* _Work instruction_
Using the entries that follow, collect the lines where the word "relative" appears.

* _Dataset records_
----
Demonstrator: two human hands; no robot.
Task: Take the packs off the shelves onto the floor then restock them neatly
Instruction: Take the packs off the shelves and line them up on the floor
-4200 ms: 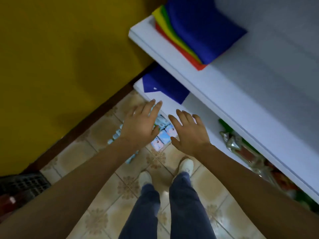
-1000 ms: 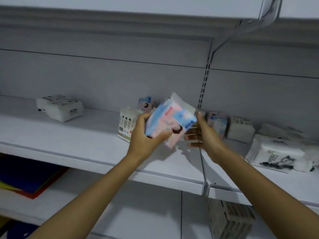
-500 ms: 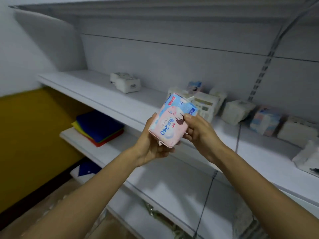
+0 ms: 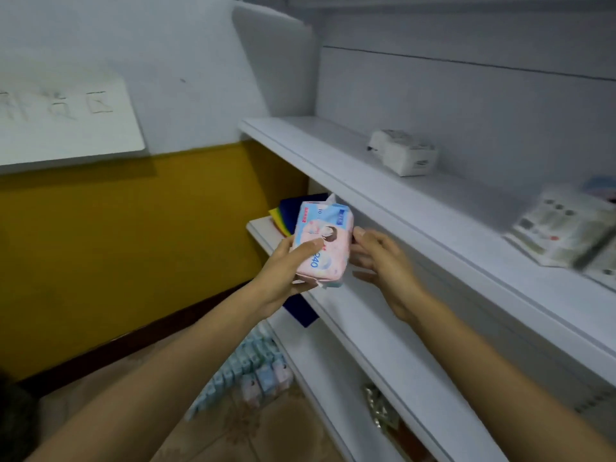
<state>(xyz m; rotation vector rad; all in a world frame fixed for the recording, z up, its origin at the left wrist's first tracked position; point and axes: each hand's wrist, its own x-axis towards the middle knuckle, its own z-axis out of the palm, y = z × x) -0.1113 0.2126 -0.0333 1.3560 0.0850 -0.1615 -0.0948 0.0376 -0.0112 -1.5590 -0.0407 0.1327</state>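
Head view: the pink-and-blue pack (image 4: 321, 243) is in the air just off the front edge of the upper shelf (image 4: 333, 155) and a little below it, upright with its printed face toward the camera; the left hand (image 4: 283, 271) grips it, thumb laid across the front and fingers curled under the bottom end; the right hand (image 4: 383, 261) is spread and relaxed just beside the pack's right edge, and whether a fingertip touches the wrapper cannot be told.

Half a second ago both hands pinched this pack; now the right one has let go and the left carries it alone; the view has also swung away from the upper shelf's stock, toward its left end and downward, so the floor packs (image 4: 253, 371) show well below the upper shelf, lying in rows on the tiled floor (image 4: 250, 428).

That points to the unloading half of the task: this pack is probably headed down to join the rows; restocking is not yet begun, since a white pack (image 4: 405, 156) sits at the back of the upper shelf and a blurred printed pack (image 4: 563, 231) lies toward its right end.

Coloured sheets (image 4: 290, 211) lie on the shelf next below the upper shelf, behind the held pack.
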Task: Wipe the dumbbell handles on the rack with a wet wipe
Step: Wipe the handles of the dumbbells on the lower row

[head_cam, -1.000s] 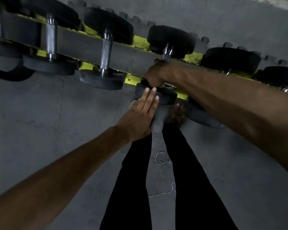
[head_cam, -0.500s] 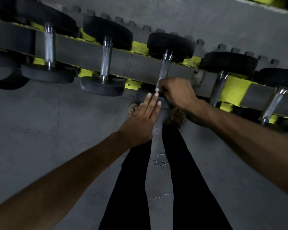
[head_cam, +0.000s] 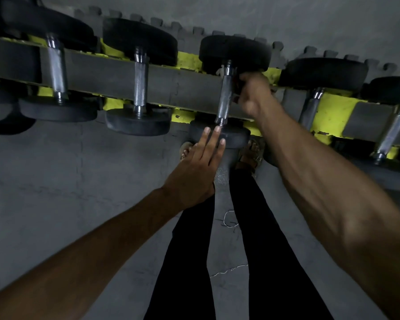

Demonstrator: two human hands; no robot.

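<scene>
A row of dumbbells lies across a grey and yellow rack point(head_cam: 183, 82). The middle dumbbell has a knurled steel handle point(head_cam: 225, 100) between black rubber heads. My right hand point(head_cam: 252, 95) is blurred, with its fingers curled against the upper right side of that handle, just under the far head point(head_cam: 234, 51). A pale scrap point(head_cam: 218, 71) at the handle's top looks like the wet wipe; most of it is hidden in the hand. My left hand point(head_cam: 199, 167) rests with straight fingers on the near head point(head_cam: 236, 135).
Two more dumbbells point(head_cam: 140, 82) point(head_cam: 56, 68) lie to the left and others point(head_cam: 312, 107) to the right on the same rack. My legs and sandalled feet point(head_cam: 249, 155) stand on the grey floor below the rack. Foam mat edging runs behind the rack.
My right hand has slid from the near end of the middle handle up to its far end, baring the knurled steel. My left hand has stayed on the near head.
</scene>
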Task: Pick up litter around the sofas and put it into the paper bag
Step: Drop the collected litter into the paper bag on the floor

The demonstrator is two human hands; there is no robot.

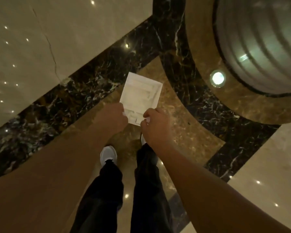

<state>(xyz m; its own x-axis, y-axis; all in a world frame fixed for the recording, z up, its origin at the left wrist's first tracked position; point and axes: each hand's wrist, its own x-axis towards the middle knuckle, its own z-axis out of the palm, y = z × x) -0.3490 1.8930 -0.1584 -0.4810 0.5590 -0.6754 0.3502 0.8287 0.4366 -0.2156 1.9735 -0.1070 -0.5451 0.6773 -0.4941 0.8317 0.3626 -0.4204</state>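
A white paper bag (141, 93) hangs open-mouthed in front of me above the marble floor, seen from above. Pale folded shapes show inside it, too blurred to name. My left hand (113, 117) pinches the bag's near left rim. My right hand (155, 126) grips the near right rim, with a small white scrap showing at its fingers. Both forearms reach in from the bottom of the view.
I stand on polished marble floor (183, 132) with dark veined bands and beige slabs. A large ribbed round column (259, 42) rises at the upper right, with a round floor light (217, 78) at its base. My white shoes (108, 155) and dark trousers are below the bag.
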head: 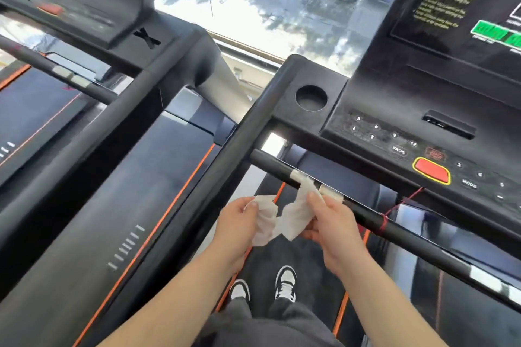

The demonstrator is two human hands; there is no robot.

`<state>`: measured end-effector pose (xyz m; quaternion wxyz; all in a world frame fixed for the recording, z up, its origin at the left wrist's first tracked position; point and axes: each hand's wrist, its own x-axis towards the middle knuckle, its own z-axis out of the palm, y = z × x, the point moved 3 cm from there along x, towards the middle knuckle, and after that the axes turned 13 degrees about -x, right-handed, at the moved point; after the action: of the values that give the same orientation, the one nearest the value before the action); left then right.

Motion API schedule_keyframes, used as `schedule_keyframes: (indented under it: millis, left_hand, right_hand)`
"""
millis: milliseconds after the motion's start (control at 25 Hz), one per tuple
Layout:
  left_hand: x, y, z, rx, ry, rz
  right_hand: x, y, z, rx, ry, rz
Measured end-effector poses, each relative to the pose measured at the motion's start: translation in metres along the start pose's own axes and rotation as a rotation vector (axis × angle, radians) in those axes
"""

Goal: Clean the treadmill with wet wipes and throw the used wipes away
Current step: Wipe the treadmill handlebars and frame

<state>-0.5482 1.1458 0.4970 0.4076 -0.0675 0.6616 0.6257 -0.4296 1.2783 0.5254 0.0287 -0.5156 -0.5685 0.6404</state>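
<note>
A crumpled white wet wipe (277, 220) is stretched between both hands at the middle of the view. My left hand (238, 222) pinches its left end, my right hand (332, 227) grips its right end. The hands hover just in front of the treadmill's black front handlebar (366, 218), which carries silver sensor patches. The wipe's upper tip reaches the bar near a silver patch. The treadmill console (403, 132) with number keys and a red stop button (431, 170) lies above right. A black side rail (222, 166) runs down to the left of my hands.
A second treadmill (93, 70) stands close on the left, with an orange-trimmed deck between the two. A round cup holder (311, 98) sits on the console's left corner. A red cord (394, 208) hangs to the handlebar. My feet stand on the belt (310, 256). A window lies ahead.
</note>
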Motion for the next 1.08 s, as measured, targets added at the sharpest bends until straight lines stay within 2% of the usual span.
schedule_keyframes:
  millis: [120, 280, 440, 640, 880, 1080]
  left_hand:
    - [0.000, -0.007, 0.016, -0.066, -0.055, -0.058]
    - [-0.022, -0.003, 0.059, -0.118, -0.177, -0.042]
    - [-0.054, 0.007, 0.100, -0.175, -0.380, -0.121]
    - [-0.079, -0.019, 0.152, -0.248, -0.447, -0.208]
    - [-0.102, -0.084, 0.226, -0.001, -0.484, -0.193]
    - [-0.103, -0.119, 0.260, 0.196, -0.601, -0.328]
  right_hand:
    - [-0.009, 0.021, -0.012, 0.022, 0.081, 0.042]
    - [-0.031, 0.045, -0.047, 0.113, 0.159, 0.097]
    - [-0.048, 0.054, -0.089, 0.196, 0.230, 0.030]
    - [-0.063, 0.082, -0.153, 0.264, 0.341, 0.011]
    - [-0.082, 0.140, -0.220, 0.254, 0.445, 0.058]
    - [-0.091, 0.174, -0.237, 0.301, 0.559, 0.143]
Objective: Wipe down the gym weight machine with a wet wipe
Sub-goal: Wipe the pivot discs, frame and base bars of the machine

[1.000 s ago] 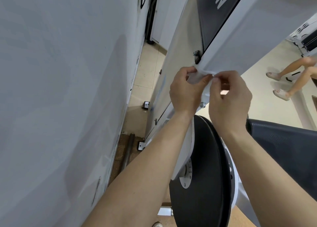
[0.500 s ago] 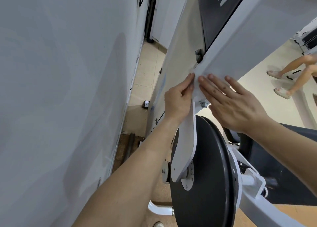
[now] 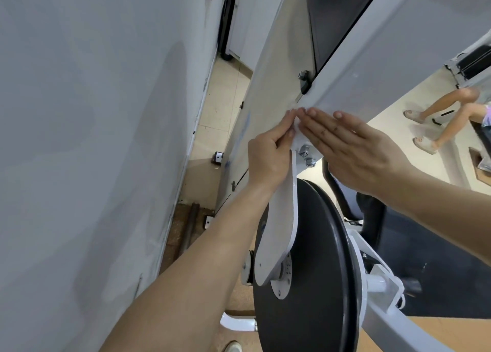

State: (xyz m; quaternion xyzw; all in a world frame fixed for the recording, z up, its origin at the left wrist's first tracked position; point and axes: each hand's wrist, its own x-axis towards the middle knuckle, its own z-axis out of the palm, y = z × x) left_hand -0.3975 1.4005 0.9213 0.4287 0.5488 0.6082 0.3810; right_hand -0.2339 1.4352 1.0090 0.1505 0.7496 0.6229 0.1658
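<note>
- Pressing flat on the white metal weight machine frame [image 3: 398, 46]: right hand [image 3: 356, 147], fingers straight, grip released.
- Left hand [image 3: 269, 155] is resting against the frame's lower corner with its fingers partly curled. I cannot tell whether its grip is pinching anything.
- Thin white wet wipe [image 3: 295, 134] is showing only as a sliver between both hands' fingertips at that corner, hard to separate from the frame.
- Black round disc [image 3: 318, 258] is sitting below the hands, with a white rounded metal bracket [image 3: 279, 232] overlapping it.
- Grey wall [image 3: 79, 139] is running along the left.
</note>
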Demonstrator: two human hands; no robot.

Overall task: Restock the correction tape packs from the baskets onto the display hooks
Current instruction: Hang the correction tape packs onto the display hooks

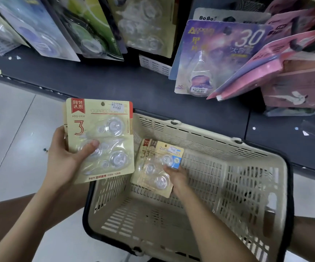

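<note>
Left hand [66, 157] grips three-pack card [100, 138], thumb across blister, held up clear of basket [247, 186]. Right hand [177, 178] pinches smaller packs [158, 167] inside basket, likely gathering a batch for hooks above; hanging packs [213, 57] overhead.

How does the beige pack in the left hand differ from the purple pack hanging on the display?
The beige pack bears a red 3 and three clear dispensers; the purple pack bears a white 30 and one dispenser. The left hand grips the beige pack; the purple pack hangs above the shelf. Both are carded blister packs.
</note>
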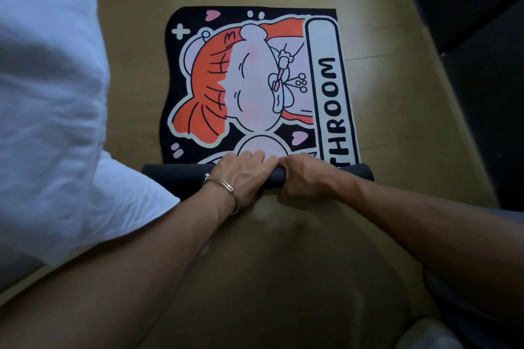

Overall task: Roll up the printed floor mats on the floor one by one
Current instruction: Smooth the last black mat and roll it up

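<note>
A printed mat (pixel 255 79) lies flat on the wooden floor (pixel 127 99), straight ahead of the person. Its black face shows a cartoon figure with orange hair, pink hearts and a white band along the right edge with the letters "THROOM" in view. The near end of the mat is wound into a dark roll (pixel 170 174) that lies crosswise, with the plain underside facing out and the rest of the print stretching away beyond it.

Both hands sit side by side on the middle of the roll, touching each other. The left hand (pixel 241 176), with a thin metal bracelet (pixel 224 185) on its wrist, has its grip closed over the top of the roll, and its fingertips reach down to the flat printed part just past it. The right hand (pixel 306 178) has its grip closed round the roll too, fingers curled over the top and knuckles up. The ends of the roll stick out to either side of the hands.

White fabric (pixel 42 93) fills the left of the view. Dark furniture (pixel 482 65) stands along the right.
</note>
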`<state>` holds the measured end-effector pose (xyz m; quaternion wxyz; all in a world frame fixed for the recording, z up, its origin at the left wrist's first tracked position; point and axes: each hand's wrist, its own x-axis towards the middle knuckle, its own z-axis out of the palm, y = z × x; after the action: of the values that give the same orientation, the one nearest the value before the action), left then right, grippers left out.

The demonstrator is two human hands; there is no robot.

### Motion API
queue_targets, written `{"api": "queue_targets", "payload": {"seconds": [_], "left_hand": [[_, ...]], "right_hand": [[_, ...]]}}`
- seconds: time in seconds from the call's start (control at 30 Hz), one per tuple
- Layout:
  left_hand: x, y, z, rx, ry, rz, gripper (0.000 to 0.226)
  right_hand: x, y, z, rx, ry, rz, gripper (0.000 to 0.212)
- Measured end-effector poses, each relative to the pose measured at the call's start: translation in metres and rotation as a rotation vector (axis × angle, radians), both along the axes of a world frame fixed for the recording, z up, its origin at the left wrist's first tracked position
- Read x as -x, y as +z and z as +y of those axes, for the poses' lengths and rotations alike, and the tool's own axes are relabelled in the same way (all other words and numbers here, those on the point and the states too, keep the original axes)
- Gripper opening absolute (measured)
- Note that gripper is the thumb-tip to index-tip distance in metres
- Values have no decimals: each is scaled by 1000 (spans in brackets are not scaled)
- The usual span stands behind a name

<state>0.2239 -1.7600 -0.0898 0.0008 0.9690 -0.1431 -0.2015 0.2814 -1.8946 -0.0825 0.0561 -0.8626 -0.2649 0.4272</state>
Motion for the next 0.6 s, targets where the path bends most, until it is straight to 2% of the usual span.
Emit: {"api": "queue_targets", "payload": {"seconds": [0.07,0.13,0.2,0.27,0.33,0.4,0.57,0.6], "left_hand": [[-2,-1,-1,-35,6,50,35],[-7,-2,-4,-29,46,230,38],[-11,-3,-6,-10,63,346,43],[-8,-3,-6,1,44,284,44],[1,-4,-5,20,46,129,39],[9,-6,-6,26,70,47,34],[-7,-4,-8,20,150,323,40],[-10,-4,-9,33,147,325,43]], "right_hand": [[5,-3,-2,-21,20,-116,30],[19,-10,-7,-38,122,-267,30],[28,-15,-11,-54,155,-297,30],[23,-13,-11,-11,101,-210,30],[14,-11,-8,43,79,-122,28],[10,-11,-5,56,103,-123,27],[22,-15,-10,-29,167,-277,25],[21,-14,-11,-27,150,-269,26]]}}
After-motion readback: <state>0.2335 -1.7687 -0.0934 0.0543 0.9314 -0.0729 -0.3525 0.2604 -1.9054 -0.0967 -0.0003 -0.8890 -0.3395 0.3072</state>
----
* _Answer_
Measured end-effector poses, each relative to the pose measured at the motion's start: translation in metres along the start pose's own axes and rotation as a rotation vector (axis × angle, radians) in those axes
- Measured end-effector poses, each relative to the pose measured at the call's start: translation in metres and rotation as a rotation vector (axis × angle, radians), both along the axes of a world frame fixed for the recording, z up, its origin at the left wrist's first tracked position

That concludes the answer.